◆ Directions
What is the number of lines in the following data that contain "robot"? Answer with the number alone.

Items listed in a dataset
:::

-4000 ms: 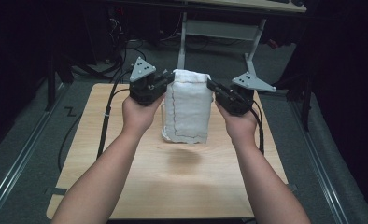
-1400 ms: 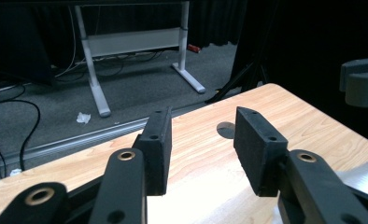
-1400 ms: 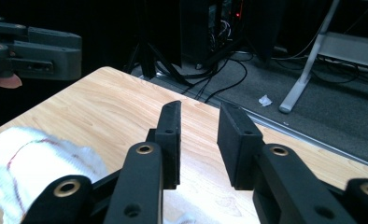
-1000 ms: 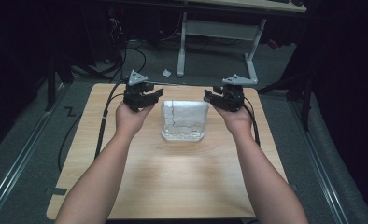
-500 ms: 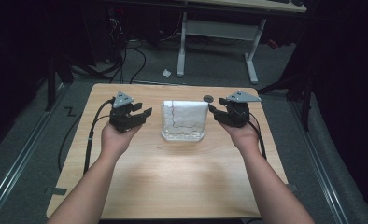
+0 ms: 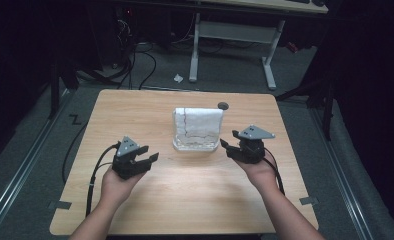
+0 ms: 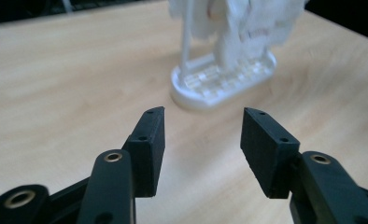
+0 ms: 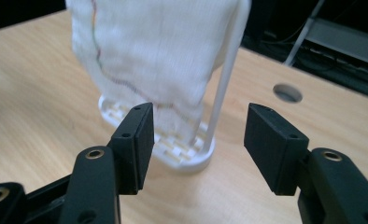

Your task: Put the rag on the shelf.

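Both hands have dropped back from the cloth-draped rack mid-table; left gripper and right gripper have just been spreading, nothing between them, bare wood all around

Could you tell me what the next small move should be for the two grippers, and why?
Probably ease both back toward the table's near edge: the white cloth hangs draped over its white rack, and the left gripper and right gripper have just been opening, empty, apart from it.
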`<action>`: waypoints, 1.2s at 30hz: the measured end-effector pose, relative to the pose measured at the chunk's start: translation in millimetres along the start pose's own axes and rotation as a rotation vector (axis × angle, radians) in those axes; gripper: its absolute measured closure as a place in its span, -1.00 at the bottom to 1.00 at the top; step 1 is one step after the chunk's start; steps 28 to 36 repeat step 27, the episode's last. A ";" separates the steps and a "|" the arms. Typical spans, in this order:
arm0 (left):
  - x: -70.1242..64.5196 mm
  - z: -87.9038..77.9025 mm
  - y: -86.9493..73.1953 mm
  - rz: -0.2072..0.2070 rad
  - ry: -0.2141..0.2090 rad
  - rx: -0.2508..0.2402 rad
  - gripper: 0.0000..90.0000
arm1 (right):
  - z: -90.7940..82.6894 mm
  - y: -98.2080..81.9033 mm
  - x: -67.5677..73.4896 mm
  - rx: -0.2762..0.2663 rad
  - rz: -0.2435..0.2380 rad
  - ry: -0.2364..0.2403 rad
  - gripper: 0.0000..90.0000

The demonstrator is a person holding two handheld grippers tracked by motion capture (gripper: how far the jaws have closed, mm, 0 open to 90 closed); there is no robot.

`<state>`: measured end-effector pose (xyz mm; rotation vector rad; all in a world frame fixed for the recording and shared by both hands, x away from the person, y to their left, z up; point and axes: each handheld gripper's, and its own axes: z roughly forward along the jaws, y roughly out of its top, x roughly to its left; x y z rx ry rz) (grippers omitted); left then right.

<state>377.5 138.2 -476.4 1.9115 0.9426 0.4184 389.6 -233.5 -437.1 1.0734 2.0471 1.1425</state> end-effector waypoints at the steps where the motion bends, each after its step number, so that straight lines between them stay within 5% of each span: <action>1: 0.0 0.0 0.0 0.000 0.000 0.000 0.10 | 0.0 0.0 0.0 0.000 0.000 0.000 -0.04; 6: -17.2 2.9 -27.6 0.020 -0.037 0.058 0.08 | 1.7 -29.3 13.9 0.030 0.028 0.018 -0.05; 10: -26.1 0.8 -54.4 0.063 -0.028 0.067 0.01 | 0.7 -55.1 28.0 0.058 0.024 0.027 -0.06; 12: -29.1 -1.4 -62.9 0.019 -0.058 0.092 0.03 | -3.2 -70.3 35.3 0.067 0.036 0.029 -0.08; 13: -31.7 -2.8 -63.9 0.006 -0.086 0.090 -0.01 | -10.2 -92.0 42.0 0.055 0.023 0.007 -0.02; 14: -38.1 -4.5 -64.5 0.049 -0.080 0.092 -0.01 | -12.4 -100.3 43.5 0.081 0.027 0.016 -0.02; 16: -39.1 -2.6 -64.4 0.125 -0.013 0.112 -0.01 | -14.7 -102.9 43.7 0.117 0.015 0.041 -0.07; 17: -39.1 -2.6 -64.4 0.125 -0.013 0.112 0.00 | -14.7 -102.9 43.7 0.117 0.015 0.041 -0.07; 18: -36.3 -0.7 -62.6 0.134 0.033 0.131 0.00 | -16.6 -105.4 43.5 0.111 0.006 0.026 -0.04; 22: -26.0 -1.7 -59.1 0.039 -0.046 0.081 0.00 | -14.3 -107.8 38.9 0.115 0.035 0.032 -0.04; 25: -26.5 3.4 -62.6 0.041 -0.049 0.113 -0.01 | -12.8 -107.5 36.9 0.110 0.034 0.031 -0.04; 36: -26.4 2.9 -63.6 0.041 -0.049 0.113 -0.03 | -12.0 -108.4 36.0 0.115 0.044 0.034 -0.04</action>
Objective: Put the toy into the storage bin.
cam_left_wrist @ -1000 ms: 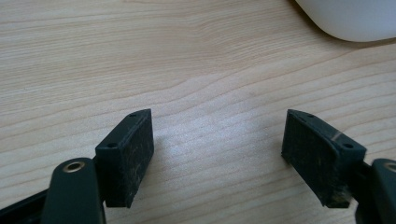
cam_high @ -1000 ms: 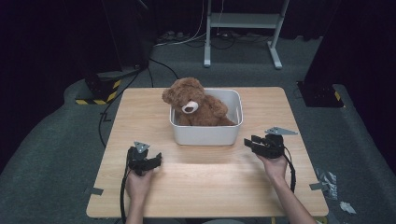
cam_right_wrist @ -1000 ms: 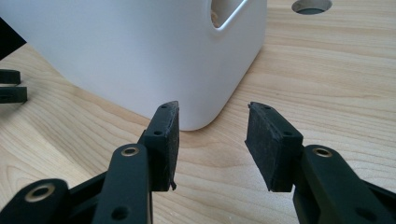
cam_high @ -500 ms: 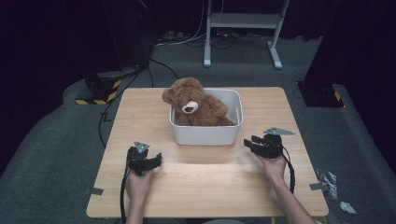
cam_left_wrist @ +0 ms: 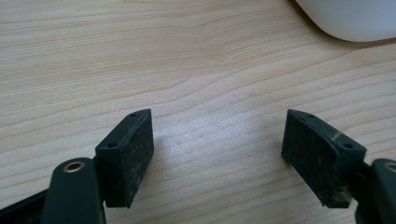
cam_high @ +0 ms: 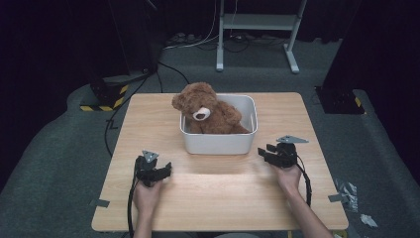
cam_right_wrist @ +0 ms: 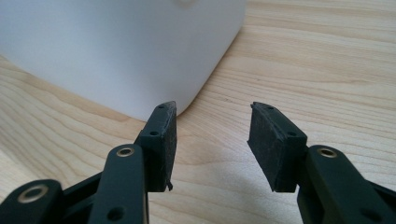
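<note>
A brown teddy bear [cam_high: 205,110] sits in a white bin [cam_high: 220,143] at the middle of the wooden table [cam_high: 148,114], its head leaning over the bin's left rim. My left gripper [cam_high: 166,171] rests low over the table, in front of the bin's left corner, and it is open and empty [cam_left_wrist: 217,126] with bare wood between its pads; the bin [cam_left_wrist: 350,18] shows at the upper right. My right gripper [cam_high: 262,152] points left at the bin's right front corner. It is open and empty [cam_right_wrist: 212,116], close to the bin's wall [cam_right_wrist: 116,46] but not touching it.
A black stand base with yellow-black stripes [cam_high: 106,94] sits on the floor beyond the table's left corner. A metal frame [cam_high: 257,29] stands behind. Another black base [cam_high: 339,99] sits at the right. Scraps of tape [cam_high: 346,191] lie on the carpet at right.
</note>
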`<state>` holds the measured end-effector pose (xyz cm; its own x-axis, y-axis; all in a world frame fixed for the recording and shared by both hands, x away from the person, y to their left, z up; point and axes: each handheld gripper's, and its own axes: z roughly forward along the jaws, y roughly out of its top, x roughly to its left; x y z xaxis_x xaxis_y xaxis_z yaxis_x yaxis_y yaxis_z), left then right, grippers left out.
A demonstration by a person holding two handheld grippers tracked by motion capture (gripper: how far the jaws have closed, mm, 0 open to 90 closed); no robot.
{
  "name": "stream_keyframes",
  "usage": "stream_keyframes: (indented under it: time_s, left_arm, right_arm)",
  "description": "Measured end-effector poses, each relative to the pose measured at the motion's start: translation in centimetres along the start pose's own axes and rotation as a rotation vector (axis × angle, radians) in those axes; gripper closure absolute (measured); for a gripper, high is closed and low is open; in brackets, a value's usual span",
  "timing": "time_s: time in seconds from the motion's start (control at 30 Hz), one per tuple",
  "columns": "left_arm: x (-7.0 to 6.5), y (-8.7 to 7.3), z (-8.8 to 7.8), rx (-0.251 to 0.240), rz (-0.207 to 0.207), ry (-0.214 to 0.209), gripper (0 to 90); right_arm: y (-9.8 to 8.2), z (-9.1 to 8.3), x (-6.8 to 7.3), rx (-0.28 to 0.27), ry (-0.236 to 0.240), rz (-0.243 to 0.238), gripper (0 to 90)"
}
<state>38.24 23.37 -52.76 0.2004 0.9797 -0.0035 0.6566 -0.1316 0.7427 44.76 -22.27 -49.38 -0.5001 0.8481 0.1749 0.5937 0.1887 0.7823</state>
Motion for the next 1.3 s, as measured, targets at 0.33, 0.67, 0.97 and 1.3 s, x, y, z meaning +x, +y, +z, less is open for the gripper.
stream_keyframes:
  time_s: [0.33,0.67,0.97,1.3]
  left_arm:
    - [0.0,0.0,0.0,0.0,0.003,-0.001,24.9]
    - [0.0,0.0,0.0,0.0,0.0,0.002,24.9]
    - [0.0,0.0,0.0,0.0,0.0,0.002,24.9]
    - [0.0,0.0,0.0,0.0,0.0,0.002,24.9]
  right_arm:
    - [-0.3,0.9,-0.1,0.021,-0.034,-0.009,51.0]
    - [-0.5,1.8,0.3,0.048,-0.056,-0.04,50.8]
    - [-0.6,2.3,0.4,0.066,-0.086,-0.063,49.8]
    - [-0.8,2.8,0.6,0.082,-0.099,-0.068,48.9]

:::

◆ Exercise result
2